Skip the pictures. Output only the lines below starting at the line with "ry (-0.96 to" and ending at the line with "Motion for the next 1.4", both ends included, exactly as they are.

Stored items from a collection
⁂

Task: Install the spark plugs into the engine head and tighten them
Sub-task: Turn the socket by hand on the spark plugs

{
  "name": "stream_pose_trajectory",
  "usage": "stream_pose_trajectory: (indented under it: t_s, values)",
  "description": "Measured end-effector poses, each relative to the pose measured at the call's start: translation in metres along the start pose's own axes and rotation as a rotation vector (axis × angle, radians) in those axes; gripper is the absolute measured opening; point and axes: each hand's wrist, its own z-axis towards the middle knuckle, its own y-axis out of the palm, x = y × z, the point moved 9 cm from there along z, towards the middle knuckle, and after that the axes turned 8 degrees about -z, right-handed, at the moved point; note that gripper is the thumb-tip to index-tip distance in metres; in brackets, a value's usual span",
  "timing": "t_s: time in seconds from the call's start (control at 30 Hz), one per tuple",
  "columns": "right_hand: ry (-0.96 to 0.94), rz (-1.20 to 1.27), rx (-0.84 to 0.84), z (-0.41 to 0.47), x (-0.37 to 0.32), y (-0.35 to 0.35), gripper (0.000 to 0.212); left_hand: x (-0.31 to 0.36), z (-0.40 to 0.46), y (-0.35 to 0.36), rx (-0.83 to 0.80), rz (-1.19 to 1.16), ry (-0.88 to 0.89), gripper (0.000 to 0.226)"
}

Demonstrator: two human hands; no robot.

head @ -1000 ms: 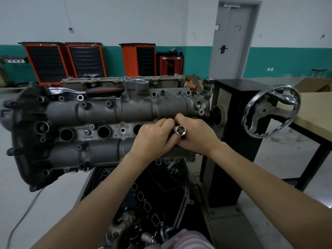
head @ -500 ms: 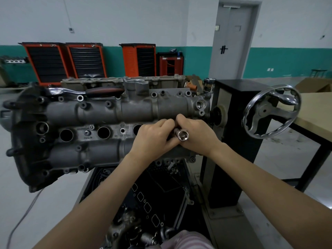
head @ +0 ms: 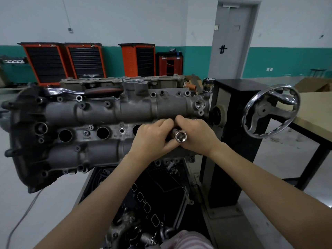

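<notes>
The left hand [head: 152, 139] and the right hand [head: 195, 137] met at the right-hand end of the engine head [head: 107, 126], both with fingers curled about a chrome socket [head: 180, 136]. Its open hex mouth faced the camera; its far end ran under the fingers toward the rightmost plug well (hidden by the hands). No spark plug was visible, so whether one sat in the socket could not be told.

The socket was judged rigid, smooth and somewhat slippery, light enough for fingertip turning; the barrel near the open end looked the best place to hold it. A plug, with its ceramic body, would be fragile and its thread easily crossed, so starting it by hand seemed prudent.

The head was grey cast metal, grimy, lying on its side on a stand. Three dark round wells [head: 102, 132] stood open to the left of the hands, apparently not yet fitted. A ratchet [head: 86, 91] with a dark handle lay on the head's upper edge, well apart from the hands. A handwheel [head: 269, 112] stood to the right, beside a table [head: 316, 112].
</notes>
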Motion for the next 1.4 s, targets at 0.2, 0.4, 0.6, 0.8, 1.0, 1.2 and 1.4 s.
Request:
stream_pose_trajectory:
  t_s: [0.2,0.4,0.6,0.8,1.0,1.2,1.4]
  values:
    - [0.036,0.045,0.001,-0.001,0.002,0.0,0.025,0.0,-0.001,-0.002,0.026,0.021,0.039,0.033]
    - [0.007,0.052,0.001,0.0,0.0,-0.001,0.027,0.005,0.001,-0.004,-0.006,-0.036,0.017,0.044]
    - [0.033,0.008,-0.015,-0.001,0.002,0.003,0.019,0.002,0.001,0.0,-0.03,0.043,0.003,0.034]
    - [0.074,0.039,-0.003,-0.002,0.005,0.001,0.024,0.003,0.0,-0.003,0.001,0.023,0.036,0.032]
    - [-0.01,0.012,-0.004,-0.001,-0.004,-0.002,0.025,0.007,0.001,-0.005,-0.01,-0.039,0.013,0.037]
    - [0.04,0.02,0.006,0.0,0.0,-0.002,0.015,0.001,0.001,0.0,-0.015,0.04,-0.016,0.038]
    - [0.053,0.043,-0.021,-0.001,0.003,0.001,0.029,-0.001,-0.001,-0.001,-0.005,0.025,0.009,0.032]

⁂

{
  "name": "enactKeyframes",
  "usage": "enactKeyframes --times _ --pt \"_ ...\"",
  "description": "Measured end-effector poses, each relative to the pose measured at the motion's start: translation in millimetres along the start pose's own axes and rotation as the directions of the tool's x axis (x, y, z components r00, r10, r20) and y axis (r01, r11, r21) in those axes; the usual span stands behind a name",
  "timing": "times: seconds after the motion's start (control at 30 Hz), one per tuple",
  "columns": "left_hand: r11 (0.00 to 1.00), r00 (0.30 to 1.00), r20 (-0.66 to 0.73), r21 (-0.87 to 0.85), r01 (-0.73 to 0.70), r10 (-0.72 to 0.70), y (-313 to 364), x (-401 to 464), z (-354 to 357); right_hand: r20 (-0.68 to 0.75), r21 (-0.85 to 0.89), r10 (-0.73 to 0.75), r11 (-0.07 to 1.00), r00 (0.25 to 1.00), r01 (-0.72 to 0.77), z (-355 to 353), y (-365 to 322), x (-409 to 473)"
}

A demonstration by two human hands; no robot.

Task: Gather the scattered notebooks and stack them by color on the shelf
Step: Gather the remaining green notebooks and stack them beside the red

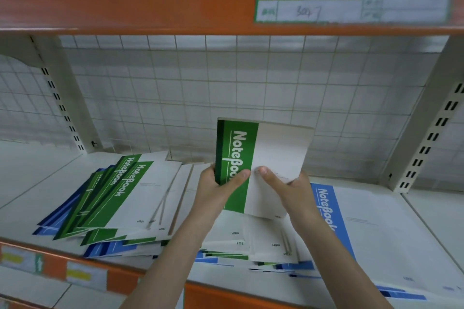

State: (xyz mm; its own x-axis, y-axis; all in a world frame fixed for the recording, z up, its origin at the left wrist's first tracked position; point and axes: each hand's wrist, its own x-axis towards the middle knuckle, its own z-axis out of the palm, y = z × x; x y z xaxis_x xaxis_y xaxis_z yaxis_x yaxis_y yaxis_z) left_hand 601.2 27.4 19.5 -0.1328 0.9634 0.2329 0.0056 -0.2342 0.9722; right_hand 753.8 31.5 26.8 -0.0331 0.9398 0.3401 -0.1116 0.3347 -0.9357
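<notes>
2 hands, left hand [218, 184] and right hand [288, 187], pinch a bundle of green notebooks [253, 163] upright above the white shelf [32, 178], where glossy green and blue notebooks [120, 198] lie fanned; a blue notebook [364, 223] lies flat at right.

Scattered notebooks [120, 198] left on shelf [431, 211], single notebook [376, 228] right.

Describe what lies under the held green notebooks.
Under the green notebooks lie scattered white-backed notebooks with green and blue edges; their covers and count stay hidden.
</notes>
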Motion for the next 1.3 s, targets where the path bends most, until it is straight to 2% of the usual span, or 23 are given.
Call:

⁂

◆ Result for this exercise:
  "columns": "right_hand: ry (-0.96 to 0.94), rz (-1.20 to 1.27), rx (-0.84 to 0.84), z (-0.41 to 0.47), x (-0.37 to 0.32), y (-0.35 to 0.35), gripper (0.000 to 0.212); left_hand: x (-0.31 to 0.36), z (-0.40 to 0.46), y (-0.35 to 0.36), rx (-0.83 to 0.80), rz (-1.19 to 1.16), ry (-0.88 to 0.89), gripper (0.000 to 0.226)"
}

Demonstrator: two human hands; no robot.

head @ -1000 ms: 
head @ -500 ms: 
head @ +0 ms: 

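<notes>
The left hand [head: 152, 139] and the right hand [head: 195, 137] met at the right-hand end of the engine head [head: 107, 126], both with fingers curled about a chrome socket [head: 180, 136]. Its open hex mouth faced the camera; its far end ran under the fingers toward the rightmost plug well (hidden by the hands). No spark plug was visible, so whether one sat in the socket could not be told.

The socket was judged rigid, smooth and somewhat slippery, light enough for fingertip turning; the barrel near the open end looked the best place to hold it. A plug, with its ceramic body, would be fragile and its thread easily crossed, so starting it by hand seemed prudent.

The head was grey cast metal, grimy, lying on its side on a stand. Three dark round wells [head: 102, 132] stood open to the left of the hands, apparently not yet fitted. A ratchet [head: 86, 91] with a dark handle lay on the head's upper edge, well apart from the hands. A handwheel [head: 269, 112] stood to the right, beside a table [head: 316, 112].
</notes>
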Motion for the next 1.4 s, targets at 0.2, 0.4, 0.6, 0.8, 1.0, 1.2 and 1.4 s.

The exercise is done, and nothing more is needed.